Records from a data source
=== Section Start ===

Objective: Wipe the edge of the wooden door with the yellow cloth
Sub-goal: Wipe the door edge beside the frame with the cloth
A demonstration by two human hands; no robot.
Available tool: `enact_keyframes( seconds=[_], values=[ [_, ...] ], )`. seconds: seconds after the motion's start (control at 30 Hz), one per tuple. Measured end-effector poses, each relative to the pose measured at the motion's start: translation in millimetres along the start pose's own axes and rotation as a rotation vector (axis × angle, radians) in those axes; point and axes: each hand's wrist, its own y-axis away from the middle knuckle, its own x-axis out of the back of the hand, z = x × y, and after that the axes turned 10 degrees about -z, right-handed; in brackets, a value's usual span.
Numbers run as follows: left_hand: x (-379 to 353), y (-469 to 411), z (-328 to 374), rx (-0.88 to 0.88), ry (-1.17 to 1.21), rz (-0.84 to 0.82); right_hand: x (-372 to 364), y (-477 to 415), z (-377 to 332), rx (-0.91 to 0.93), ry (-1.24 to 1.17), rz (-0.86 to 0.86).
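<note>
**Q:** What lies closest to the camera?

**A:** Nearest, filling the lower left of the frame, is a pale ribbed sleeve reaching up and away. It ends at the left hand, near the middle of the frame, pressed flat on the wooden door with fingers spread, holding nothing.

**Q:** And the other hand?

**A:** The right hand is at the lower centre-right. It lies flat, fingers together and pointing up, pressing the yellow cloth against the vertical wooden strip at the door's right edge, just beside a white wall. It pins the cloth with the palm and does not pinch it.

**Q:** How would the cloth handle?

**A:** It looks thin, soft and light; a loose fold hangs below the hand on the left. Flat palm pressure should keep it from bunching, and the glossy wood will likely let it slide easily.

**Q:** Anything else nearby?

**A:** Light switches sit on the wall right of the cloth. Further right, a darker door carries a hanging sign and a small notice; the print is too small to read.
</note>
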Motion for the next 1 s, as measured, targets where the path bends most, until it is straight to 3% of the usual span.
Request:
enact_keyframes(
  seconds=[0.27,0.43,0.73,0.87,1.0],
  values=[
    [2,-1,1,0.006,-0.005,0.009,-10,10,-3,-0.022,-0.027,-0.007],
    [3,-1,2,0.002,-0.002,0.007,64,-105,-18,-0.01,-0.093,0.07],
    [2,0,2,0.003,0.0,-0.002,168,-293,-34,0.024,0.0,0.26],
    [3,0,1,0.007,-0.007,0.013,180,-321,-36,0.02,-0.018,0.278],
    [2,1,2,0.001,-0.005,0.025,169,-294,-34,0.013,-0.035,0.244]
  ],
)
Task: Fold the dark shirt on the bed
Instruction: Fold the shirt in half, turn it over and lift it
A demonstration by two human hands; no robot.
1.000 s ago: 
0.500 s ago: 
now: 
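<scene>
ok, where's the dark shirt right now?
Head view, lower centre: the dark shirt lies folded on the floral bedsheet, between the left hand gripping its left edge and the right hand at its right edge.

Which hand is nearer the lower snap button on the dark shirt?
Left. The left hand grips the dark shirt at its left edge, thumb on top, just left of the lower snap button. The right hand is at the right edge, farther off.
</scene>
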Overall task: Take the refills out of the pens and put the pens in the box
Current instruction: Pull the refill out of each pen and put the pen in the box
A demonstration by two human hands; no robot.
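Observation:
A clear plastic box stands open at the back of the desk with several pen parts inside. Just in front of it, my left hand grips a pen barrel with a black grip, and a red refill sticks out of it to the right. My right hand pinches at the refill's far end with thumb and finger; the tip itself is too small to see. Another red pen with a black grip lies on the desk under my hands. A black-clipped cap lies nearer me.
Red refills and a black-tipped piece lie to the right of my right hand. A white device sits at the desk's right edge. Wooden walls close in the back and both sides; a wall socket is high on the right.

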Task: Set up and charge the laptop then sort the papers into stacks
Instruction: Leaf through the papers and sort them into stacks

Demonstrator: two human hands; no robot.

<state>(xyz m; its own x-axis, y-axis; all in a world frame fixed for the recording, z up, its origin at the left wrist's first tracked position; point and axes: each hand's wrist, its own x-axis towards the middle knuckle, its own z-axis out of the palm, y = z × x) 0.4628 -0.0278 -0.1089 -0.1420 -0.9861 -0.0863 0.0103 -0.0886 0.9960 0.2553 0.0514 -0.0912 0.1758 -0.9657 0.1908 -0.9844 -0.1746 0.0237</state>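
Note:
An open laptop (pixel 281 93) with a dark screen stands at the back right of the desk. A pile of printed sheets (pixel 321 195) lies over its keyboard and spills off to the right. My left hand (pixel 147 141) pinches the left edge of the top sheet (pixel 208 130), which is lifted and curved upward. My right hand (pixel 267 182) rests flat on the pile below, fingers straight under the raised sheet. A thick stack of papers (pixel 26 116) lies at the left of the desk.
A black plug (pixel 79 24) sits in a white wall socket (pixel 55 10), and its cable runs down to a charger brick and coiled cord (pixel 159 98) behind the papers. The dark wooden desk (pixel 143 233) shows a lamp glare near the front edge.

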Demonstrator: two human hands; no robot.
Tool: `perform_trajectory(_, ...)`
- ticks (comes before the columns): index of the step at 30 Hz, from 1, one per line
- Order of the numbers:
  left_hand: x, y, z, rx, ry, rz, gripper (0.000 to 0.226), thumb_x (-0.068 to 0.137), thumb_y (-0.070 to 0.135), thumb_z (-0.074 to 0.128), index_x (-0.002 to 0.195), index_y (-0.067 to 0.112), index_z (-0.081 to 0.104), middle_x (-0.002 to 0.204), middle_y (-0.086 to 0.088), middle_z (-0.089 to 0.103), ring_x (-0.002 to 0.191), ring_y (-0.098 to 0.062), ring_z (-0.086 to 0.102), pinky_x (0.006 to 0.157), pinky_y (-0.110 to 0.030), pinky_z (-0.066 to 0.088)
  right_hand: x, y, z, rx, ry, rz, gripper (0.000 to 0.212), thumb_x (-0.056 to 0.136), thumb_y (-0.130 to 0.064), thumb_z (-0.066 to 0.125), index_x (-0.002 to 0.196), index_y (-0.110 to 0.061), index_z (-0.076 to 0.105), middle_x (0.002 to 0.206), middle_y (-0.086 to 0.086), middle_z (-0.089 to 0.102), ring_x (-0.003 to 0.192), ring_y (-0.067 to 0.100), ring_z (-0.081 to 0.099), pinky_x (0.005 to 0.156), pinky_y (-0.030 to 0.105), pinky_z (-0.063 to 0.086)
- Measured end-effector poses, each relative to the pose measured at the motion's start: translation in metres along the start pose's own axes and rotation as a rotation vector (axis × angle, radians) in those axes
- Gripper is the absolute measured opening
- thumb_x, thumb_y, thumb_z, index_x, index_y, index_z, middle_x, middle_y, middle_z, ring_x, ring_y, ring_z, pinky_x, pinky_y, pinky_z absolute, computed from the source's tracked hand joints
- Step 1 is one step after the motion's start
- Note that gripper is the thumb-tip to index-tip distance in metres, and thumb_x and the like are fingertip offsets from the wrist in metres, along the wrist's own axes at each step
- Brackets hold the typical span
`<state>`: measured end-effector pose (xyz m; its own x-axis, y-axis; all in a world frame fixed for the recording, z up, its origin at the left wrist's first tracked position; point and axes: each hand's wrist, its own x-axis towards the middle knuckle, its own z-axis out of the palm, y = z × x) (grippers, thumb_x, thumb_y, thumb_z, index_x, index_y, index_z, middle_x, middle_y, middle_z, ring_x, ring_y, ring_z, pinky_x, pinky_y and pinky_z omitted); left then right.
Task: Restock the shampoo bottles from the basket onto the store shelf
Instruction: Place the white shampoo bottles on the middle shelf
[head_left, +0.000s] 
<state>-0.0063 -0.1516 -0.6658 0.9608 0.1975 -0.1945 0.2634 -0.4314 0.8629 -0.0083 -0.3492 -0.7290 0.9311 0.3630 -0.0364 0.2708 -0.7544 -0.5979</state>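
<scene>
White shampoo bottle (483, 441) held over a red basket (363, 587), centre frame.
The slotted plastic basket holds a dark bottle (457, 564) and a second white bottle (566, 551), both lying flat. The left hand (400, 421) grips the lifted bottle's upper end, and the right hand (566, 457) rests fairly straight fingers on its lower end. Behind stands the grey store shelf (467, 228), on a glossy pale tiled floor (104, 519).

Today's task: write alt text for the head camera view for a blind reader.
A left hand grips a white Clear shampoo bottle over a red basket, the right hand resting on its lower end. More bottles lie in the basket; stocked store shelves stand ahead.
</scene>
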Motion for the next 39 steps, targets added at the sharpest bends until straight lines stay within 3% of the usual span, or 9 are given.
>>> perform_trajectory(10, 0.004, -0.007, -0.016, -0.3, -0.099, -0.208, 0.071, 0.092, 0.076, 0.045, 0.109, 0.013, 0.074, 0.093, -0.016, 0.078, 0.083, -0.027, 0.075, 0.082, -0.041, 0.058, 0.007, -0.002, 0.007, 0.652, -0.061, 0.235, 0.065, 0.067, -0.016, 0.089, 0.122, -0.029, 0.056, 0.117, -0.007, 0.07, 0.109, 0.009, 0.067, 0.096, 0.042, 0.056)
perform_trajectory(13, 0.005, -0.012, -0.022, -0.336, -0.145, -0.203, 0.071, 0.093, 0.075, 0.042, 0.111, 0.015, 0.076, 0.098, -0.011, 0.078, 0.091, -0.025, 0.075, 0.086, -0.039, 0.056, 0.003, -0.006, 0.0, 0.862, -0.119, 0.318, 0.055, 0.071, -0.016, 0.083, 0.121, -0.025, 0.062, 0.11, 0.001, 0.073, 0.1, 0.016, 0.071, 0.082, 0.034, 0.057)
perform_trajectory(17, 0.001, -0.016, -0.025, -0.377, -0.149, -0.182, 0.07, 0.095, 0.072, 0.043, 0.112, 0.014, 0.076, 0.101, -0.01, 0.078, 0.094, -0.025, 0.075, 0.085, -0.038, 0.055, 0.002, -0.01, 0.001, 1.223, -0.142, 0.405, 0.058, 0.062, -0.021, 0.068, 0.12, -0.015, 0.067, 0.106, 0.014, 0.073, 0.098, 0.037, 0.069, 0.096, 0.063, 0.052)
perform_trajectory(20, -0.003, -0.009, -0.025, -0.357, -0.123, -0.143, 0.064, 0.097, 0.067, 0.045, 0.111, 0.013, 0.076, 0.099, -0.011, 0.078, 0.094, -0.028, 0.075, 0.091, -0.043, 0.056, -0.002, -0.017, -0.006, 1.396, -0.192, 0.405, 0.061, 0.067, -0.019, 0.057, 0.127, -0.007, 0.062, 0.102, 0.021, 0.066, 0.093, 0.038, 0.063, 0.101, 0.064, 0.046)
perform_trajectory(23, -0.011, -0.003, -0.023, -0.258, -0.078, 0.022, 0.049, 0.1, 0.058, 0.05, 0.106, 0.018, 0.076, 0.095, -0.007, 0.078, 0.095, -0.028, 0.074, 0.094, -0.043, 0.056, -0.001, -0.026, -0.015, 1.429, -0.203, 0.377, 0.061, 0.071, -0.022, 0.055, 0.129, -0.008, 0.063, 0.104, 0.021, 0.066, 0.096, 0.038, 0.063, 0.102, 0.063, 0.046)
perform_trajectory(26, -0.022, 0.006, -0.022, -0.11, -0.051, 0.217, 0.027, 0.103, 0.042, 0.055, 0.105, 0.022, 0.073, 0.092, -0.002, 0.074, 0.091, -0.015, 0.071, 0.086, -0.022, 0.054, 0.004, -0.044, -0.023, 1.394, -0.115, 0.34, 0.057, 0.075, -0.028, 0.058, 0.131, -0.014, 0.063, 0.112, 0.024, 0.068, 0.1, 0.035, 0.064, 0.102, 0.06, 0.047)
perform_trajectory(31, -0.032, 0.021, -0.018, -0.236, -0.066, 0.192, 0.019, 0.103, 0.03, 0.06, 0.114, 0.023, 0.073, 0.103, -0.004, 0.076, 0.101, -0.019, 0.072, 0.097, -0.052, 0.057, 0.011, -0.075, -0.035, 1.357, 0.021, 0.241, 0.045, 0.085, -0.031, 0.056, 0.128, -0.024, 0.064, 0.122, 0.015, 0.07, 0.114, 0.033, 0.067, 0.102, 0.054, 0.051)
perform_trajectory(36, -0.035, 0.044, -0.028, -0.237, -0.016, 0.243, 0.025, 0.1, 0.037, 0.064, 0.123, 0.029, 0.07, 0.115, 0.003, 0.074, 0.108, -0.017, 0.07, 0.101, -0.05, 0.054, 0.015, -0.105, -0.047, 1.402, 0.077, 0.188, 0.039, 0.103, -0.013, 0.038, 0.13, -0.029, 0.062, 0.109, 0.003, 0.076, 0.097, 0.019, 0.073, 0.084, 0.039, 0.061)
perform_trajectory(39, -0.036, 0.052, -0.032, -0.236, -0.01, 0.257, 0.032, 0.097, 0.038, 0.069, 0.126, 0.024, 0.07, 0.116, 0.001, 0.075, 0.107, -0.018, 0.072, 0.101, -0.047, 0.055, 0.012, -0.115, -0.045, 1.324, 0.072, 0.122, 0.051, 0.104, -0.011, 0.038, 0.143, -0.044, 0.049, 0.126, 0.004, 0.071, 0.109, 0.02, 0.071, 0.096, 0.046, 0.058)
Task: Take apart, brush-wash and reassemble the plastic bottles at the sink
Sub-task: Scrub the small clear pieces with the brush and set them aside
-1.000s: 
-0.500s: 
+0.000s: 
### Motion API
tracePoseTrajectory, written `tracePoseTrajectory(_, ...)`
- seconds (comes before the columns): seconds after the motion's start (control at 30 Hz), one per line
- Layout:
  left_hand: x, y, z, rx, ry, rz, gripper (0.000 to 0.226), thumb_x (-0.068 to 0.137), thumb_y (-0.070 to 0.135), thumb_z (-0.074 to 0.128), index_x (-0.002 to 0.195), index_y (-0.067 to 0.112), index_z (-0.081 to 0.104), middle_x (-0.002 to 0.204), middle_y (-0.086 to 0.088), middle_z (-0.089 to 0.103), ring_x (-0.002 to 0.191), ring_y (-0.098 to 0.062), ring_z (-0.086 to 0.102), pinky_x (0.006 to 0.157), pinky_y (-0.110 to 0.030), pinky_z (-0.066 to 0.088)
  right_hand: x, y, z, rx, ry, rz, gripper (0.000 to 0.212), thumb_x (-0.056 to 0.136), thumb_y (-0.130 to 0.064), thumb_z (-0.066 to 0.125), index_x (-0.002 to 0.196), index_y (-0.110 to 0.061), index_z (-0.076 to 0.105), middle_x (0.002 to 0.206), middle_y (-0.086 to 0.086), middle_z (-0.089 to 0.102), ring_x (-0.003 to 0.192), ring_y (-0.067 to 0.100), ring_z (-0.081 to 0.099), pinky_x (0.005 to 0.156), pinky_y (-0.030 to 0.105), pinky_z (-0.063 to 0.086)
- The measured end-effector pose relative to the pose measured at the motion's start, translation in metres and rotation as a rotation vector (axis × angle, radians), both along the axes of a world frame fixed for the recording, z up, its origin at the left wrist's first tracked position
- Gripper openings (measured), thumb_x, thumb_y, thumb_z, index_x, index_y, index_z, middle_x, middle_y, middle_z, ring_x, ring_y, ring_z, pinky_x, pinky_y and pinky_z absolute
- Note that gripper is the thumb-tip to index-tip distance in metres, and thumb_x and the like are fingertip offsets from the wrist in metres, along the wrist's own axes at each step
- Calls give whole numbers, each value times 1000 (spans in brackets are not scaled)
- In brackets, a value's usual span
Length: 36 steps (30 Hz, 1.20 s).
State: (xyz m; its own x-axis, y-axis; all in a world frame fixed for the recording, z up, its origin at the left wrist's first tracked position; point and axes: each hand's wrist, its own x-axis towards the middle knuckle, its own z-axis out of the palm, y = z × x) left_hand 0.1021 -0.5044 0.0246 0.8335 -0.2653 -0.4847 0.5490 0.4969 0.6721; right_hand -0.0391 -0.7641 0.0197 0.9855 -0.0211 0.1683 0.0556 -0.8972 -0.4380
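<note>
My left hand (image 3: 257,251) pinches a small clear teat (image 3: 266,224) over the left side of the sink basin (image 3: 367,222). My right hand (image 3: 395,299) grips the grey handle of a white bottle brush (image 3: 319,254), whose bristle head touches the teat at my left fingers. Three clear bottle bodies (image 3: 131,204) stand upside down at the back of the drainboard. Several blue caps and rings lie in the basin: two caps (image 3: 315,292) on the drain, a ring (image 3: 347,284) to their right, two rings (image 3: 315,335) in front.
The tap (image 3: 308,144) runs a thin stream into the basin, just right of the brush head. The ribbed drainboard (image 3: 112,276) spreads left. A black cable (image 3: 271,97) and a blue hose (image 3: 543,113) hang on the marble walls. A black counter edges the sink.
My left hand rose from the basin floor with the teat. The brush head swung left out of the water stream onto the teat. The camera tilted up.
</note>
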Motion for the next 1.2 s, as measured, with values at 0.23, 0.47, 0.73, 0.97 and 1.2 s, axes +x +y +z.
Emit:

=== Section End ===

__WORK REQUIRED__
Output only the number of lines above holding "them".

__WORKED SOLUTION__
2